— TASK DIRECTIONS —
Return exactly the span of lines in the following data that opens with the line containing "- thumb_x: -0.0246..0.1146" and closes with the line containing "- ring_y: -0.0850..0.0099". Include nothing else.
BEGIN STORED DATA
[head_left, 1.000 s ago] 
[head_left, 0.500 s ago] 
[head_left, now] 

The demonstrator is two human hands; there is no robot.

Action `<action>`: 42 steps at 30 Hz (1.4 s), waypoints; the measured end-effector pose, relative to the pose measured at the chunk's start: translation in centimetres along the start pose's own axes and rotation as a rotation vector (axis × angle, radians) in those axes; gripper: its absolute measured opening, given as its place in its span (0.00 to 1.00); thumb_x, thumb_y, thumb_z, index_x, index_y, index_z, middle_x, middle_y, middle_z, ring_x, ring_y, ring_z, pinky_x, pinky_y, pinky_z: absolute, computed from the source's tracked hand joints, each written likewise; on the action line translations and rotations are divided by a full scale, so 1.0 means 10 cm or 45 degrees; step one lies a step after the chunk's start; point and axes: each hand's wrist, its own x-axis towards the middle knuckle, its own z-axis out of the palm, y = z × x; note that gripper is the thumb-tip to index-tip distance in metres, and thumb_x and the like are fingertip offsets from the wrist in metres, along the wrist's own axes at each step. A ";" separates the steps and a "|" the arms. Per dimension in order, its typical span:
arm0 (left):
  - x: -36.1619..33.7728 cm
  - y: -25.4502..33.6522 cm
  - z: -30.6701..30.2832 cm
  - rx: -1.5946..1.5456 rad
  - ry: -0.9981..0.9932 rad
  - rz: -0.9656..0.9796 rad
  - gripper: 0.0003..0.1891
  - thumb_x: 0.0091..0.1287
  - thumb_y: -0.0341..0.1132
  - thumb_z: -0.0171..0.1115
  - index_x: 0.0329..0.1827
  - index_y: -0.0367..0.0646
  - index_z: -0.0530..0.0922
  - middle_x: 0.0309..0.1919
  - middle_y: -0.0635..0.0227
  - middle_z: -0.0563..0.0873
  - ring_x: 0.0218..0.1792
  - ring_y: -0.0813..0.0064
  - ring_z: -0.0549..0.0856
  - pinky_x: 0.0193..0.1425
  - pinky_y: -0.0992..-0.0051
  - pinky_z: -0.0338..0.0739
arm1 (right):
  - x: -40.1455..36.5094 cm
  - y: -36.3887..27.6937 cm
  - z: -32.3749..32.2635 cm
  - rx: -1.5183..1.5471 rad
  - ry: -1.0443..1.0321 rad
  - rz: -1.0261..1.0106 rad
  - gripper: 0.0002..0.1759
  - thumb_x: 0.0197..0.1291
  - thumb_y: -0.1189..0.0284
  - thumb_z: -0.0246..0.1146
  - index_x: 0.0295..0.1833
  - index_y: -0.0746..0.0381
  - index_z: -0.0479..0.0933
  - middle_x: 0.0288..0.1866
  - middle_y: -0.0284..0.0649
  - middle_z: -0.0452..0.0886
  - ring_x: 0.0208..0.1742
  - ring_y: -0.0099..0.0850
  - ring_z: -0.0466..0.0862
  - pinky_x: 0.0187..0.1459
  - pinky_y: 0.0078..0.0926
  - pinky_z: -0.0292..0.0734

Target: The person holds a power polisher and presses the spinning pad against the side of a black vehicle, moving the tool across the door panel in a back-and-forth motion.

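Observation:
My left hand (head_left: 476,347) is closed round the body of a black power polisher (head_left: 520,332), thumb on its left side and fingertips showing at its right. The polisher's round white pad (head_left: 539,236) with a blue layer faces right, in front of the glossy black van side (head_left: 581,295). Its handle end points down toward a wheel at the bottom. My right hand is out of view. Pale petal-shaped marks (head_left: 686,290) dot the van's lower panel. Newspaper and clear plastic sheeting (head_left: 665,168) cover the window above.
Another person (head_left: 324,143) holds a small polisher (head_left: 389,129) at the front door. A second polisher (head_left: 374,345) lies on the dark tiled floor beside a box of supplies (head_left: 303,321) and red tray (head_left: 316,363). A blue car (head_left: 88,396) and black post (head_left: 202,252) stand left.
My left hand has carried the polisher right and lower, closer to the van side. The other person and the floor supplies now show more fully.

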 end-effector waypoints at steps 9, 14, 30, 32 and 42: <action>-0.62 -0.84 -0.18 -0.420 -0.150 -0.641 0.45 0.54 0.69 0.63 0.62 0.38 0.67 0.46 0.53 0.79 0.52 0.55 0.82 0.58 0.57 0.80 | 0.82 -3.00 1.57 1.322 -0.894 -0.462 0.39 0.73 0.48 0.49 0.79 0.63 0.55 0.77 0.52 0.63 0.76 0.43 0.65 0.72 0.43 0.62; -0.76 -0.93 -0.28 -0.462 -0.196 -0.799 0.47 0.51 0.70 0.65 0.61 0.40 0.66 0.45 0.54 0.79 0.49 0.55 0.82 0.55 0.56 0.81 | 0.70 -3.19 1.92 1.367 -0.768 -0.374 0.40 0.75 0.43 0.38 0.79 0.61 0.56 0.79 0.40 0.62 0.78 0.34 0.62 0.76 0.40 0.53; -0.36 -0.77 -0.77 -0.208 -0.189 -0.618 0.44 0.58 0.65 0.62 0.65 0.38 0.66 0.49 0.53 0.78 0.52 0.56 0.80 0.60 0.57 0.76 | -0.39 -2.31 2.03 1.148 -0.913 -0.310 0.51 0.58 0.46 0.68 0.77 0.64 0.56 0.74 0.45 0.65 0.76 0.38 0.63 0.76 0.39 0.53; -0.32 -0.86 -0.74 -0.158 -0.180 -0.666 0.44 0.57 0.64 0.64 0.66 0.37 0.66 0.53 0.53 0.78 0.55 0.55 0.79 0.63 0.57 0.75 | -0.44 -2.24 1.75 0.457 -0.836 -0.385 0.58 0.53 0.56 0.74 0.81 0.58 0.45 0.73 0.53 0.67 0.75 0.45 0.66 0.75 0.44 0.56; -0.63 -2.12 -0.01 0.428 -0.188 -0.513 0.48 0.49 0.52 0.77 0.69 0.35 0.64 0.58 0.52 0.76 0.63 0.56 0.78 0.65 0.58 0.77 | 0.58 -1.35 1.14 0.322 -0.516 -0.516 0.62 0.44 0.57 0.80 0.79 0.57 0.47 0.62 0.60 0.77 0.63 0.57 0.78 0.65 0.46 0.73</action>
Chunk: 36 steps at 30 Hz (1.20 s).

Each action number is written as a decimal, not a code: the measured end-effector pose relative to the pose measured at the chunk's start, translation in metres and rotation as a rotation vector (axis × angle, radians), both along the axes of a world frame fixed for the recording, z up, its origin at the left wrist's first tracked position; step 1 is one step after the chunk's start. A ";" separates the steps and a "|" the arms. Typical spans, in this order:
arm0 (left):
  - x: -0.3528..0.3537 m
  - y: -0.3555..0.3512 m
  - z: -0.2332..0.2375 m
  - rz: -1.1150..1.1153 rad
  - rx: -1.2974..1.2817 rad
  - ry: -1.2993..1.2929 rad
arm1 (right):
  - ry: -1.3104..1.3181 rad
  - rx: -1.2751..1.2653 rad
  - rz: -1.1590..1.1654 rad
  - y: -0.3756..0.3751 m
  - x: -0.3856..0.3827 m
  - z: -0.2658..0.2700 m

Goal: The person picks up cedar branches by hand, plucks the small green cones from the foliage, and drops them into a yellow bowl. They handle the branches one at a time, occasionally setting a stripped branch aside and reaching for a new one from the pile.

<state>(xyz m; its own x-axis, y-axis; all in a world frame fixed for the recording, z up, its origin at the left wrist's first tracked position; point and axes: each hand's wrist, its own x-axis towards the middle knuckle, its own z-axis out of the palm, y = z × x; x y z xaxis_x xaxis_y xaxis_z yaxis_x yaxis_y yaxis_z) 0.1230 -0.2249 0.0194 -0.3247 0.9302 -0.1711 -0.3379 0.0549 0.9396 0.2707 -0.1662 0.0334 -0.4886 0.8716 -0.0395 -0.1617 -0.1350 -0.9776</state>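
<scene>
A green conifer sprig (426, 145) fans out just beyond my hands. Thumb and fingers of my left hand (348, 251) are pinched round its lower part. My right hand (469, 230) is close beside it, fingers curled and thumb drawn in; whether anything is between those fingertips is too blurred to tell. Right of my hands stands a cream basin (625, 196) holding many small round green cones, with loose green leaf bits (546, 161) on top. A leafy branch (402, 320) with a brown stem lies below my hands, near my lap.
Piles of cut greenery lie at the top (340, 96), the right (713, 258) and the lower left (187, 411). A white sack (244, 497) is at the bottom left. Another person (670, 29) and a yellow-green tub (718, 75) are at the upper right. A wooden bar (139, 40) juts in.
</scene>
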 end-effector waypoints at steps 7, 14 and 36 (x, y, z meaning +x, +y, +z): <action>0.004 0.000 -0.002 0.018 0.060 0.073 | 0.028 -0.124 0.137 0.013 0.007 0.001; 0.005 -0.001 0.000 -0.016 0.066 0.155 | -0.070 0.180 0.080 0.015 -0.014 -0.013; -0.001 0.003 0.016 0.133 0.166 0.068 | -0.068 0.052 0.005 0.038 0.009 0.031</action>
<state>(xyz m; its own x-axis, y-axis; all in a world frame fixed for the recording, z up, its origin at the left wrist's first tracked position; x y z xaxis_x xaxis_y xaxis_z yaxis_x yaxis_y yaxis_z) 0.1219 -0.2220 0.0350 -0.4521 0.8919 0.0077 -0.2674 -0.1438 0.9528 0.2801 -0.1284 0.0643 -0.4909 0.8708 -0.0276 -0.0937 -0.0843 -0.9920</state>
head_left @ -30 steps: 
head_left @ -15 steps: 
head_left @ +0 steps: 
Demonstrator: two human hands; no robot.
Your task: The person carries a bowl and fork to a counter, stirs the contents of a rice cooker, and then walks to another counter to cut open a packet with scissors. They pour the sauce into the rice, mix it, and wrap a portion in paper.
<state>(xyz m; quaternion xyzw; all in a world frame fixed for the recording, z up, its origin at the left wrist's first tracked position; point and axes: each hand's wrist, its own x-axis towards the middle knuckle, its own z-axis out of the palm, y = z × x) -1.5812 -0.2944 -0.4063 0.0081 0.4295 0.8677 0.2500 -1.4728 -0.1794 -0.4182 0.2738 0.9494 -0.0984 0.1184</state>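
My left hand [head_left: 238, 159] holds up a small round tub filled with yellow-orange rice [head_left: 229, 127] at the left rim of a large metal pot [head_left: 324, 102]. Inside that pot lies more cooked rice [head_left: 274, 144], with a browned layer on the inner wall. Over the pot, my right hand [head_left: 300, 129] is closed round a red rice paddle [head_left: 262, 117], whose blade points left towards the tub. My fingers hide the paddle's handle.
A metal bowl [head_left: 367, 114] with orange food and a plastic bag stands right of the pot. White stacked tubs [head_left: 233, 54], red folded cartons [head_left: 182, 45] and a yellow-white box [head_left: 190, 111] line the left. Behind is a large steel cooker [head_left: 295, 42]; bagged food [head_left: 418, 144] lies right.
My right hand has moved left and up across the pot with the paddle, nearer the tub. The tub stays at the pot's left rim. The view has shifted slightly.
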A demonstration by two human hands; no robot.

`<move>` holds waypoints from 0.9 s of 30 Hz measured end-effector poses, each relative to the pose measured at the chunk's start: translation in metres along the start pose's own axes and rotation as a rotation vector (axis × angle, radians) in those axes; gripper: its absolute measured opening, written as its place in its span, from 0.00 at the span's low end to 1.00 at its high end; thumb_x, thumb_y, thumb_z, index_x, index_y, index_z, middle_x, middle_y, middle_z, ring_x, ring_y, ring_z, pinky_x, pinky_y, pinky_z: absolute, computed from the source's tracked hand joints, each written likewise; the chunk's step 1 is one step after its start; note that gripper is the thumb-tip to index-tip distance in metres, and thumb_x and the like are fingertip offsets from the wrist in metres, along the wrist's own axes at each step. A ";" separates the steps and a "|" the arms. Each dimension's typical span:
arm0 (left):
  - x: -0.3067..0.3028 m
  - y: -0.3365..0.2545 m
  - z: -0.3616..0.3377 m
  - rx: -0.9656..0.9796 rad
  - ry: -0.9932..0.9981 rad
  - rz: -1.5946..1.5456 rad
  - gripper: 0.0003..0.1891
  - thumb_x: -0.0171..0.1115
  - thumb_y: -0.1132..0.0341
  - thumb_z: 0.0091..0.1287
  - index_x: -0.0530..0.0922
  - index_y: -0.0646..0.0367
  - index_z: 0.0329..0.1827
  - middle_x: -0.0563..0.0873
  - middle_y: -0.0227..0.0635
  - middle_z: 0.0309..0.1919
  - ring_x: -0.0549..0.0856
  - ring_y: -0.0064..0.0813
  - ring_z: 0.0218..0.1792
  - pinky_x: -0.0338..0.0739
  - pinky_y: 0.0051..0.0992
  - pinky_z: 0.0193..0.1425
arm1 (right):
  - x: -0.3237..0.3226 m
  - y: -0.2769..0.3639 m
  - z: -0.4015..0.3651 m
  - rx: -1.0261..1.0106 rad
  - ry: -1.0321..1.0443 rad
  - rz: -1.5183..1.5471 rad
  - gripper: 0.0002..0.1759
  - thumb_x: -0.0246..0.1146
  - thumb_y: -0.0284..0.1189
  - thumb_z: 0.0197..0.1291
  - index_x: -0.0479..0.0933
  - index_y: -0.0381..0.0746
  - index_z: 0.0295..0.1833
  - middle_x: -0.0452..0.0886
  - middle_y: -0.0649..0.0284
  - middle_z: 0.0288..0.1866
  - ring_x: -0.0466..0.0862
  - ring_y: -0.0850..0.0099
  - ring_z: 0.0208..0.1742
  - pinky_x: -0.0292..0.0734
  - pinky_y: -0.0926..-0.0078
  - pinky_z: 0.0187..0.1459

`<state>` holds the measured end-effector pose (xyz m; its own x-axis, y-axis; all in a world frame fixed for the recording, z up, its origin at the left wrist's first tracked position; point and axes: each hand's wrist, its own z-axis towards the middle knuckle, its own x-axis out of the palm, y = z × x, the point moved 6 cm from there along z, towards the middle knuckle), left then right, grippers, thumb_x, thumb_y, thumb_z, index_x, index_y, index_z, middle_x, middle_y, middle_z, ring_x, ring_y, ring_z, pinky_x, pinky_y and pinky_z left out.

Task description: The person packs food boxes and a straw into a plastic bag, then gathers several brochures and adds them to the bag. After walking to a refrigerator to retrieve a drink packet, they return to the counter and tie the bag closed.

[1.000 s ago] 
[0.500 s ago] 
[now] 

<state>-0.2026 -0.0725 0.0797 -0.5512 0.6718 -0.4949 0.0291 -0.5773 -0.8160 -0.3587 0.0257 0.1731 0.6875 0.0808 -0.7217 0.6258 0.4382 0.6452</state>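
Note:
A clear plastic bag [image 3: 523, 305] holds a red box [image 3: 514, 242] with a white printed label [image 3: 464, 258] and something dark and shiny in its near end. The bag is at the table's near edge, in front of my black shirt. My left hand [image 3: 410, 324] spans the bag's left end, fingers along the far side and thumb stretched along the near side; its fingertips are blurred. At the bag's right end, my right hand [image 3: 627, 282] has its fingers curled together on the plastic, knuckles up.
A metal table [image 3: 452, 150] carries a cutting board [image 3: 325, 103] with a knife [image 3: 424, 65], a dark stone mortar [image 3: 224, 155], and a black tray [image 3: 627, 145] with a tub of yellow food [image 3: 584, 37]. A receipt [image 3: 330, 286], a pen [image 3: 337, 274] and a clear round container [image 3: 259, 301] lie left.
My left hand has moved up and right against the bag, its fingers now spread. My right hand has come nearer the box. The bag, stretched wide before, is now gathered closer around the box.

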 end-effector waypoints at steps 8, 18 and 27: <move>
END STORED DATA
— EXERCISE OUTPUT —
  - thumb_x: -0.0246..0.1146
  - thumb_y: -0.0284..0.1189
  - thumb_z: 0.0197..0.1291
  - index_x: -0.0479..0.0933
  - index_y: -0.0381..0.0746
  - index_z: 0.0295..0.1833
  - middle_x: -0.0452..0.0886
  - middle_y: -0.0649..0.0284
  - middle_z: 0.0288..0.1866
  - ring_x: -0.0466..0.0862
  - ring_y: -0.0850..0.0099

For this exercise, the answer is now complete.